Even German bureaucracy did not kill Jews by itself. Even after it was overlaid and penetrated by Nazi structures for six years, German bureaucracy was not capable of murdering the Jews of Germany. German officials were never even instructed, in any final and dispositive way, as to who among German citizens counted as a Jew. At the infamous Wannsee Conference in January 1942, the issue seems to have consumed more time than any other; but it was not resolved, either then or later. This was not for lack of desire: The lawyers concerned believed that Jewish “blood” had to be cleansed “from the German and indeed the entire European bloodstream.” Such a thing could be undertaken only when neighboring European countries were invaded and their polities wrecked. German Jews died not because of bureaucratic precision in Germany but because of the destruction of bureaucracies in other countries. German Jews were not killed, with a very few exceptions, on the territory of prewar Germany. Instead they were extracted from Germany and deported to bureaucracy-free zones in the East, places where they would have been entirely safe before the war.

The killing sites of German Jews were places such as ?od?, Riga, and Minsk. If the Holocaust is recalled from the perspective of German Jews, as it usually is, these names evoke nothing but the horror of death amidst the unknown. In the minds of many Germans, and thus in many German sources, these cities are nothing more than improbable assemblages of subhumans in the colonial Lebensraum. The combination of Nazi and German Jewish sources can convey a misleadingly incomplete impression of these places.

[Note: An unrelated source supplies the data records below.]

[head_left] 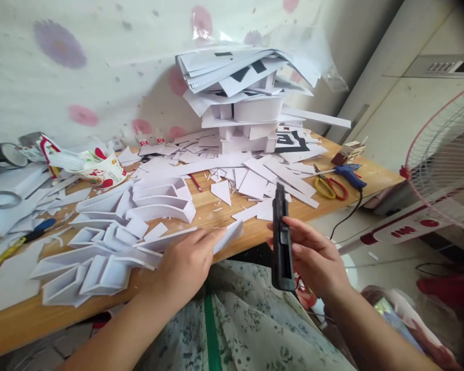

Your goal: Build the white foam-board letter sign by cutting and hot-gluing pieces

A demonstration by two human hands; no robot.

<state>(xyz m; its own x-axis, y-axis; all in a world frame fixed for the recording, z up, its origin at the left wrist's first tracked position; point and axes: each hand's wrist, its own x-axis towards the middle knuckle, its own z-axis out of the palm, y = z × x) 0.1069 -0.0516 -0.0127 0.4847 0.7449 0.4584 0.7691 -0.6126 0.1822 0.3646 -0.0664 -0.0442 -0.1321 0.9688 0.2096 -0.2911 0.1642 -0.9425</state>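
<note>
My left hand is closed on a white foam-board strip at the near edge of the wooden table, next to several folded white board shapes. My right hand is wrapped round a black glue gun, held upright just off the table's edge, its tip pointing up and away. The two hands are a short way apart, the strip's free end reaching toward the gun.
A tall pile of white board pieces stands at the back against the flowered wall. Yellow-and-red scissors and a blue glue gun lie at the right. Paper cups and more scissors sit left. A fan stands right.
</note>
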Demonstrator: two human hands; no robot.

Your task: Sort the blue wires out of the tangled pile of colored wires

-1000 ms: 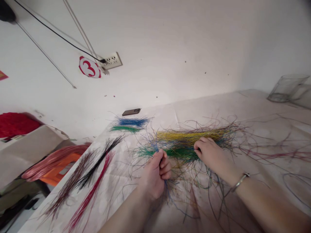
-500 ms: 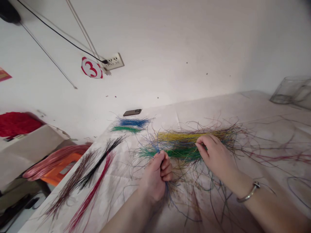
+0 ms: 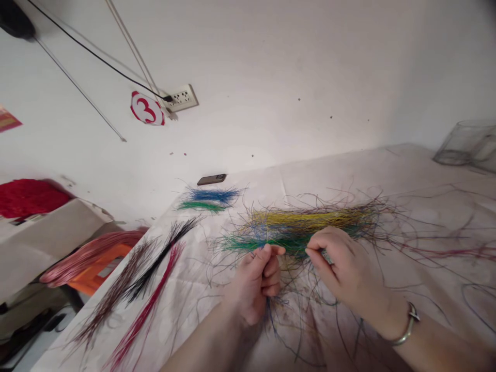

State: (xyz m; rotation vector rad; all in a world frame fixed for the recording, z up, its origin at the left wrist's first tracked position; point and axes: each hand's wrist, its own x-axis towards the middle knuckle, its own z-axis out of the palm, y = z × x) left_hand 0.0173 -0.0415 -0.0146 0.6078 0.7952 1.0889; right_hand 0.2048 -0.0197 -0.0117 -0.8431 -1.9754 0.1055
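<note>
My left hand is closed around a small bunch of thin blue wires; their ends hang out below the fist. To its right, my right hand is closed in a pinch, thumb against forefinger, just over the near edge of the pile. Whatever sits between those fingertips is too fine to make out. Behind both hands lies a long tangled pile of wires, with yellow wires at the back and green wires in front. A few blue strands run among them.
Separate bundles lie leftward: blue, green, black, red and brown wires. A phone rests near the wall. Glass mugs stand far right. A pink coil lies over an orange stool.
My right hand has come down and slightly nearer, from over the yellow wires to the pile's near edge. My left forefinger has extended a little to the right; the fist still holds the blue wires.
</note>
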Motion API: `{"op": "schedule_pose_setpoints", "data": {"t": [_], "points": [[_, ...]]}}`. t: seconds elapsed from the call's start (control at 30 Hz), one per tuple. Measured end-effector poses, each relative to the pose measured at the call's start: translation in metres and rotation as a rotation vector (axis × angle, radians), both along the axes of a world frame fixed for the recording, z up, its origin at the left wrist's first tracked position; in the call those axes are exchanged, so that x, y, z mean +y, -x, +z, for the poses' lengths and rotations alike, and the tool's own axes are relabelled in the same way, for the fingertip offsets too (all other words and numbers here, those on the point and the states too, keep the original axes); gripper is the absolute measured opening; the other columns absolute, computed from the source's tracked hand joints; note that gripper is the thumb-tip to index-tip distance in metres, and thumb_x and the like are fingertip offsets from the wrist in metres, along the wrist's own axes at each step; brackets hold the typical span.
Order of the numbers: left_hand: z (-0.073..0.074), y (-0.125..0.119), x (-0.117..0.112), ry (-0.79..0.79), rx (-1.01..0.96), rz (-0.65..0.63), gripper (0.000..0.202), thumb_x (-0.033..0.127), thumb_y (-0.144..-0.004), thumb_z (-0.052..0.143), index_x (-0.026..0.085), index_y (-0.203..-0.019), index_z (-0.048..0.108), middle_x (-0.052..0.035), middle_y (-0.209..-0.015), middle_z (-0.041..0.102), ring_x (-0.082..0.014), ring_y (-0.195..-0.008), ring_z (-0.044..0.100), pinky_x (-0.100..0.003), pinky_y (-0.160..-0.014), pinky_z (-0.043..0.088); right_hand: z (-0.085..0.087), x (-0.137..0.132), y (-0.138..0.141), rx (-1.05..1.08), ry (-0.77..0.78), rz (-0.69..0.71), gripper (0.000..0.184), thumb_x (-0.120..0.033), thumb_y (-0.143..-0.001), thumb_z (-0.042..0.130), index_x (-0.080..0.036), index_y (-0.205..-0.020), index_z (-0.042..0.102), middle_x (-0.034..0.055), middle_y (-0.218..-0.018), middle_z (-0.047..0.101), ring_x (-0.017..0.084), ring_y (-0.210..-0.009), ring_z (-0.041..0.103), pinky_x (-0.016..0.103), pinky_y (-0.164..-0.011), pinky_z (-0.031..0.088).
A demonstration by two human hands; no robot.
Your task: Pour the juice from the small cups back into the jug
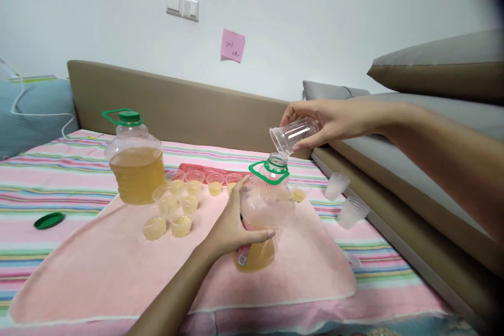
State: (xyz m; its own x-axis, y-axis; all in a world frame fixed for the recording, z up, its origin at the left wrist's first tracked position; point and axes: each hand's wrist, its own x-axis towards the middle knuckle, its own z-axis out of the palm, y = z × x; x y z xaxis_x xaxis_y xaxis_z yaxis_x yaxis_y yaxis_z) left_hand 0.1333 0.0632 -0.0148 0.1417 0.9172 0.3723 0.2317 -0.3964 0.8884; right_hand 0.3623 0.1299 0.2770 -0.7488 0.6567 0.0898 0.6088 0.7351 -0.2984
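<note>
A clear plastic cup (294, 134) lies tipped in my right hand (315, 118), its rim just over the uncapped mouth of a clear jug (271, 205). The cup looks nearly drained. Low in that jug stands some yellowish liquid; a green handle rings its neck. My left hand (236, 223) is wrapped round the jug's side, thumb across the front. To the left, several clear cups (181, 226) with a little yellow liquid stand on a pink mat (98, 268). One more such cup (299, 193) shows behind the jug, partly hidden.
A capped jug (136, 170) of yellowish liquid stands at the left. Beside it lies a green cap (49, 220). Two stacks of cups (352, 212) lie near the sofa (394, 220). A red plastic wrapper (205, 169) is behind the cups. A white cable (43, 114) trails at far left.
</note>
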Motion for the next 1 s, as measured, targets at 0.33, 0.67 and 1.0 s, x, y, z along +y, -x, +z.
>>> {"op": "schedule_pose_setpoints", "data": {"t": [0.33, 0.67, 1.0], "points": [[0.001, 0.0, -0.001, 0.036, 0.001, -0.004, 0.136, 0.046, -0.065, 0.101, 0.033, -0.171, 0.018, -0.0163, -0.168, 0.041, -0.043, -0.156, 0.041, -0.063, -0.129, 0.036, -0.025, -0.006, -0.012, 0.133, -0.066, -0.004, 0.058, -0.057, -0.081, 0.083, -0.03, -0.131, 0.073, 0.0084, -0.137, 0.073, 0.035, -0.125, 0.069, 0.054, -0.111, 0.057], [0.0, 0.001, -0.001, 0.021, 0.001, -0.006, 0.135, 0.046, -0.066, 0.101, 0.032, -0.171, 0.018, -0.0168, -0.167, 0.041, -0.0426, -0.156, 0.041, -0.064, -0.13, 0.034, -0.039, -0.001, -0.017, 0.364, 0.054, -0.011, 0.055, -0.057, -0.08, 0.088, -0.031, -0.125, 0.067, 0.0056, -0.127, 0.074, 0.032, -0.118, 0.071, 0.05, -0.103, 0.062], [0.001, 0.001, -0.002, 0.007, -0.003, -0.01, 0.135, 0.046, -0.066, 0.101, 0.032, -0.171, 0.018, -0.017, -0.166, 0.041, -0.044, -0.157, 0.039, -0.065, -0.131, 0.033, -0.065, -0.006, -0.011, 0.727, 0.027, -0.064, 0.058, -0.058, -0.074, 0.097, -0.031, -0.118, 0.071, 0.0059, -0.128, 0.074, 0.03, -0.121, 0.071, 0.05, -0.108, 0.062]]}}
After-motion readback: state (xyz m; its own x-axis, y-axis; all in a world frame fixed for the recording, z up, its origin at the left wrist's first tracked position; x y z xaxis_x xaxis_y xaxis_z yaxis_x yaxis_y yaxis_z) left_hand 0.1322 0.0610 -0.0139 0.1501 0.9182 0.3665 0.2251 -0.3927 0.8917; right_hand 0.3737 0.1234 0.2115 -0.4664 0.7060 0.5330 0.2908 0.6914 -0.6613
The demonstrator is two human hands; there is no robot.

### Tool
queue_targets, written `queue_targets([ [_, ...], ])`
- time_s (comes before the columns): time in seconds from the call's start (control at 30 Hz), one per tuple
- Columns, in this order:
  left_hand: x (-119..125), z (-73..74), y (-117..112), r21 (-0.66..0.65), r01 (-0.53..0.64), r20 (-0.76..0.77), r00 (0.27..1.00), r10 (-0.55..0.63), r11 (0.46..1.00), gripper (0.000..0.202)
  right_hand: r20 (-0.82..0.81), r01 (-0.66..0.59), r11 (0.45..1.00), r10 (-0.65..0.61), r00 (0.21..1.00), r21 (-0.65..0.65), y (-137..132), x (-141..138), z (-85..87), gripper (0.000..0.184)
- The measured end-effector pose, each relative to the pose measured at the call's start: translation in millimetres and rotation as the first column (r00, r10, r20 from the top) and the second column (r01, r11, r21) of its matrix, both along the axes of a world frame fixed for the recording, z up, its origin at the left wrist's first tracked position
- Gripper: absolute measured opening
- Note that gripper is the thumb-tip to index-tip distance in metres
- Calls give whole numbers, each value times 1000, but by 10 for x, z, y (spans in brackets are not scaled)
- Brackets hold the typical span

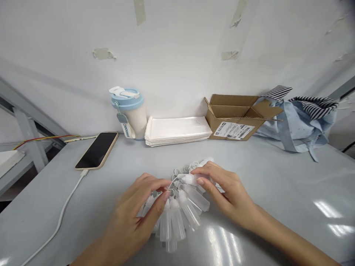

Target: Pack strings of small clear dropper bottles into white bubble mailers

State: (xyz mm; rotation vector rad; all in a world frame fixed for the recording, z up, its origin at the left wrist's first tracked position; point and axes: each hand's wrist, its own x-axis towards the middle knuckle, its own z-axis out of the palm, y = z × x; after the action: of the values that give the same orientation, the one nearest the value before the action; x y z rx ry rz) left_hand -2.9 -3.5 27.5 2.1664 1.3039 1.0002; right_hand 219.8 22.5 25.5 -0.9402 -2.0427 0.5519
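A fan of small translucent plastic bottles [174, 220] with white caps and thin loops lies on the grey table [266, 173], spread out in a ring. My right hand [230, 188] pinches one capped bottle [189, 179] between thumb and fingers, just above the bunch. From its narrow tip a thin white cord [173, 181] curves toward my left hand [138, 210], whose thumb and index finger are closed on the cord's end. My left hand hides some bottles on that side. The palm of my right hand partly covers the held bottle's body.
Along the wall stand a cup with a blue lid [135, 120], a stack of white envelopes [179, 129], an open cardboard box [234, 131] and a light blue cloth bag [295, 129]. On the left lies a phone [97, 151] with a white charging cable [62, 218].
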Motion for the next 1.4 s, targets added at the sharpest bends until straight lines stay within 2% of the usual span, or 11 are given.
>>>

Before the war, before the arrival of policies of state destruction, each of these cities was a model of Jewish civil society in Europe. ?od?, for example, was Poland’s second largest city and its second largest Jewish city, with a sizable Jewish middle class. It was the birthplace of one of the most influential poets of the Polish language, Julian Tuwim, who was a Jew. It was annexed to the Reich after the 1939 invasion of Poland. Riga had been the capital of Latvia, where Jews enjoyed equal rights under the civil code, had sat in parliament, and were ministers of government. In the late 1930s, Riga was a site of refuge for a considerable number of Jews from Germany and Austria. It was altered first by Soviet state destruction in 1940 and then by German state destruction in 1941. Minsk, before the German invasion of the Soviet Union, had been the capital of the Belarusian Soviet Socialist Republic. Rates of intermarriage were high, and Jewish and non-Jewish schoolchildren were often close friends. Jews had been executed in large numbers in the Soviet Great Terror of 1937, but not as Jews; most often they were taken away by the NKVD’s black ravens and shot on false charges of espionage for Poland. Antisemitism was certainly present in Soviet Minsk; but it was a crime. Minsk had to be occupied by Germany, as it was in 1941, before it could become a place where people were murdered as Jews. Jewish urban civilization in eastern Europe had exhibited great variety; only the destruction of the state transformed cities with Jewish particularities into sites for a general policy of killing.